Mehrere Menschen standen wartend an der Theke oder saßen in den gemütlichen Sitzecken im Café. Sonntags war bis 16 Uhr geöffnet. Da kamen viele nach der Kirche noch schnell auf ein zweites Frühstück oder einen Cappuccino vorbei.
Hauptkommissar Reisig räusperte sich und bat das Ehepaar einen Moment in eine ruhige Ecke des Hauses. Vater Stiemert ging voran in die im gleichen Haus gelegene Wohnstube. Auch hier roch es fantastisch nach Brot. Ganz anders als bei Emmas Mutter standen Blumen auf dem Wohnzimmertisch. Auf dem Kaminsims befanden sich mehrere Fotos von Timm und den Eltern.

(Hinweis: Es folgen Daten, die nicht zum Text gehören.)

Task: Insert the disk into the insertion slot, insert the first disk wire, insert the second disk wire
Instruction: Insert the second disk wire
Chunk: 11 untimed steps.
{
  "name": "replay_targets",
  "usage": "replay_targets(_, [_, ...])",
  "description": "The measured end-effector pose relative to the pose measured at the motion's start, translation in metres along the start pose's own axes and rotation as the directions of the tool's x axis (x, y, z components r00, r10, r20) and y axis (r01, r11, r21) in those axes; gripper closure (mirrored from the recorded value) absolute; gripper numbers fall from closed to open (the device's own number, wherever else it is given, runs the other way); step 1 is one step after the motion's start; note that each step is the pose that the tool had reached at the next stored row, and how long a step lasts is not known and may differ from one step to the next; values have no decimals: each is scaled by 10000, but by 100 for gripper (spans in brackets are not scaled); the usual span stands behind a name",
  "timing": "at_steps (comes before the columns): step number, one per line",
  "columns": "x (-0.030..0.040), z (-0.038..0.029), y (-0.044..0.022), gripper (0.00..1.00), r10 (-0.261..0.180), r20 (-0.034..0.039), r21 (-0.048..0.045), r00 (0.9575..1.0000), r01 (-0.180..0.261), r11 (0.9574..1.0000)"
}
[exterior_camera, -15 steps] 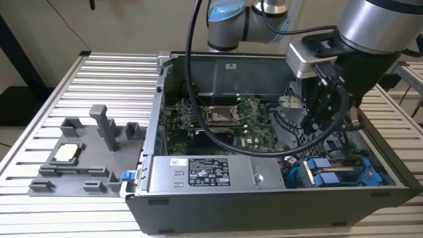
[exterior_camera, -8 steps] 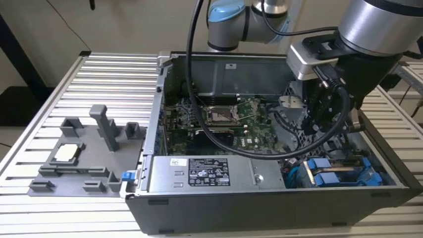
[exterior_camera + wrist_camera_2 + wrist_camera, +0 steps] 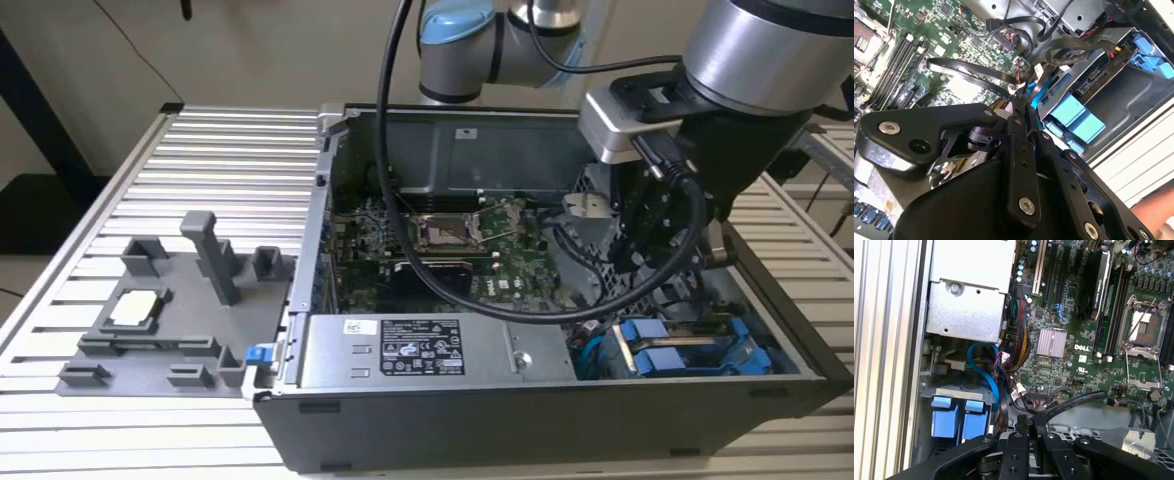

„Herr Stiemert, ich red’ nicht lange drum herum. Heute Morgen wurde Timm mit einer Mitschülerin zusammen beim Wittmunder Wald in einer alten Hütte bei den Weiden tot aufgefunden.“
Herr Stiemert konnte gerade noch seine Frau greifen, ehe sie zusammen sackte. Danach stieß sie einen markerschütternden Schrei aus, bevor sie schluchzend auf der Erde kauerte und hemmungslos weinte. Reisig griff nach seinem Handy und bat Dr. Möhlmeyer, den diensthabenden Arzt, um Hilfe. Timms Mutter brauchte dringend etwas zur Beruhigung. Herr Stiemert schien etwas gefasster.
„Was ist passiert?“
„Wir wissen das erst genau nach der Obduktion, Anfang der Woche. Haben Sie Timm nicht vermisst?“
„Timm wollte zu einer Geburtstagsfeier am Wochenende. Er erzählte, er wolle sich mit ein paar Kumpels treffen und zwei Nächte zusammen verbringen. Freitag nach der Schule sollte es losgehen. Eine Fahrt nach Spiekeroog. Das Geburtstagsgeschenk eines Freundes. In eine Wohnung dort, mit Eltern.“
„Wem gehört die Wohnung auf Spiekeroog?“
„Rupert, dem Rechtsanwalt Sohn. Rupert Wrege. Die haben eine Wohnung auf Spiekeroog. Da war Timm schon öfter mal mit.“
„Hatte Timm eine Freundin?“
„Nie im Leben. Er war ja gerade erst vierzehn und fand Weiber blöd, wie er immer sagte.“
Inzwischen hatte Dr. Möhlmeyer die Bäckerei erreicht und versorgte die immer noch wimmernde Mutter von Timm.
„Wie verschieden die Menschen auf den Tod von Verwandten reagieren“, wunderte sich Kommissarin Drexeler. „Ich hab schon alles gesehen“, nickte Reisig.